Why do the drongos bother with so much mimicry? Why not stick with just one kind of deception? The researchers hypothesized that mixing up the alarms keeps their marks from wising up to the scam. The data supported that hypothesis.

"Drongos were more likely to change the type of false alarm call when their previous food-theft attempt failed," the researchers report. "Furthermore, when drongos changed their false-alarm type after a failed food-theft attempt, they were more likely to successfully steal food than when they made the same alarm call."

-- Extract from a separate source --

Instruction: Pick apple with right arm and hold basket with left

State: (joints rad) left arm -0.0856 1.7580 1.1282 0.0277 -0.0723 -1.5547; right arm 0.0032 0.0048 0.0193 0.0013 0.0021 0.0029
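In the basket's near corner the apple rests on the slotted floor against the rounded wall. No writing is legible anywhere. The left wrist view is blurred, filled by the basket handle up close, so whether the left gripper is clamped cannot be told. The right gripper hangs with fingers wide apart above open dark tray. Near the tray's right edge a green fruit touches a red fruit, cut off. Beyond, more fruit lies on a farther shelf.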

Flower and his teammates were impressed by the depth of the drongos' craftiness — both the fact that the birds mixed honest and deceptive cross-species warnings, and the fact that they literally changed their tune if a tried-and-true trick no longer worked.

Just how smart are they?

Those strategies, known as tactical deception, "are considered evidence that species possess cognitive abilities, including mental state attribution, akin to theory of mind," the researchers wrote. However, Flower told NBC News he's doubtful that the drongos possess that high a level of cognition.

"Instead, animals may produce such behavior using more simple mechanisms, such as associative learning," he said in an email. "The key thing is therefore to determine how animals produce these behaviors. Rather than sounding like a killjoy, I actually think it's amazing that animals such as drongos might accomplish such sophisticated behavior using simple mechanisms. This raises the question of exactly what evolutionary benefits humans additionally gain from complex abilities like theory of mind."

Here's more from Flower, in an edited Q&A format:

NBC News: Is it surprising that a bird can mimic a meerkat?

Flower: "The master of mimicry is the lyrebird. Lots of parrots and mynahs mimic humans, so mammal mimicry isn't uncommon. The reason drongos are special is that we don't know why most species mimic vocalizations, while drongos use mimicry to improve their deception payoffs."

Q: You say these cases represent key questions in evolutionary biology. Could you expand on that?

A: "For a long time, evolutionary biologists puzzled over how communication could evolve and be stable, because signalers should lie to get as much as they can, while listeners/receivers should ignore liars. The outcome is that signals are honest on average, so it pays for the receiver to respond to them. This constrains deception, because just like in Aesop's Fable, 'The Boy Who Cried Wolf,' if you lie too often, animals ignore you. However, drongos evade this universal constraint on deception because when their target species learns to ignore one false alarm call type, drongos employ vocal mimicry to change the alarm call and thereby resume their food theft. They should be able to hold out for as long as their alarm repertoire lasts. The largest repertoire of any single drongo was 32 alarm calls, way more than they need to use in one day when following a group of animals."

Q: How was it to spend hundreds of hours with thieving drongos? Did they try to fake you out? And by the way, what kind of food do they tend to steal?

A: "Hard work! ... The drongos do go for humans. If they see me with worms, they shriek at me, too. My 2-year-old was feeding them worms one day, and one made an alarm and dived at her. She dropped the worm and dashed to me, so sure enough they'll steal from humans!"

In addition to Flower, the authors of "Deception by Flexible Alarm Mimicry in an African Bird" include Matthew Gribble and Amanda Ridley.